The bill, co-introduced by At-Large Councilmember Anita Bonds, will require D.C. Superior Court to seal the eviction records of tenants after four years, as well as in a number of other cases, including if the housing provider receives a judgment of $500 or less, if the tenant was evicted from a locally or federally subsidized housing program, if the housing provider violated D.C.’s housing code, or if the housing provider sued a tenant for eviction after an act of domestic violence or stalking. The bill includes a clause that would give the court discretion to determine whether it should seal those records under other circumstances as well.
Cheh’s bill also implements a number of measures that aim to protect the privacy of the evicted tenant, banning “a person or business entity” from publishing the contents of a sealed eviction record if that person “knows or should know that an order to seal a record has been issued under this section.” That person would be liable for actual and compensatory damages, as well as attorney’s fees, if they publish the contents of those records anyway.
“We’re in a period of time, at least at the local level, where especially post-Ferguson, I think there’s a far greater sensitivity to things like criminalizing petty behaviors, evictions … how can you recover from some of these things? This is a piece of a greater sensitivity to how poor people, people without means, struggle in ways that maybe we haven’t been sensitive to in the past,” Cheh says. “We have expungement for criminal records, and bankruptcy we have fresh start. Why don’t we have something here?” (She cites reading Matthew Desmond‘s Pulitzer Prize-winning book Evicted as an impetus for thinking about the “disturbing social harm” evictions can cause.)
The issue of how to make eviction proceedings more humane occupied much of the Council’s time during its last legislative session. In April, City Paper reported that the U.S. Marshals Service—the federal law enforcement body responsible for carrying out evictions in D.C.—planned to change its eviction proceedings, and would no longer direct landlords to toss tenants’ belongings onto the sidewalk after an eviction.

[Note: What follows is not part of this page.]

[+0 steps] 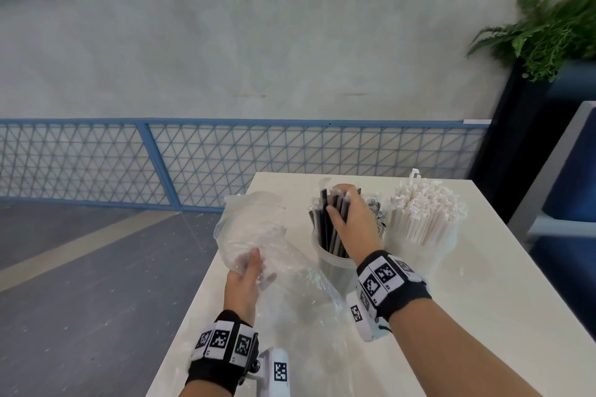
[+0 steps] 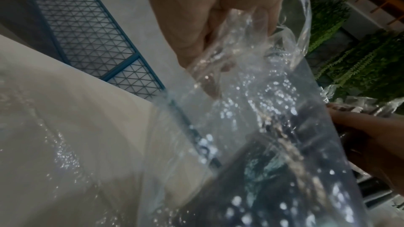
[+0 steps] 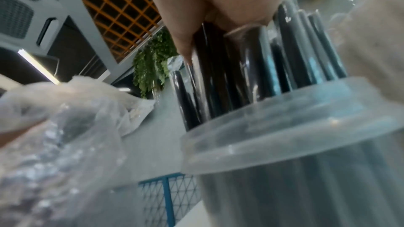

And in May, the Council began to weigh how it should legislate around the Marshals’ new policy, considering a series of both emergency and longer-term measures to establish guidelines for the removal and storage of evicted tenants’ belongings. A September hearing of the Council’s housing committee provided little indication of whether a consensus approach between lawmakers and advocates exists.
For now, Cheh also says she’d like to tweak the bill, making clear that housing providers cannot discriminate against prospective tenants based on their eviction history. “Should they suffer an eviction, there should be an end at some point” to the consequences, Cheh says. “But we’re starting a conversation.” The bill was jointly referred to the Council’s housing and judiciary committees.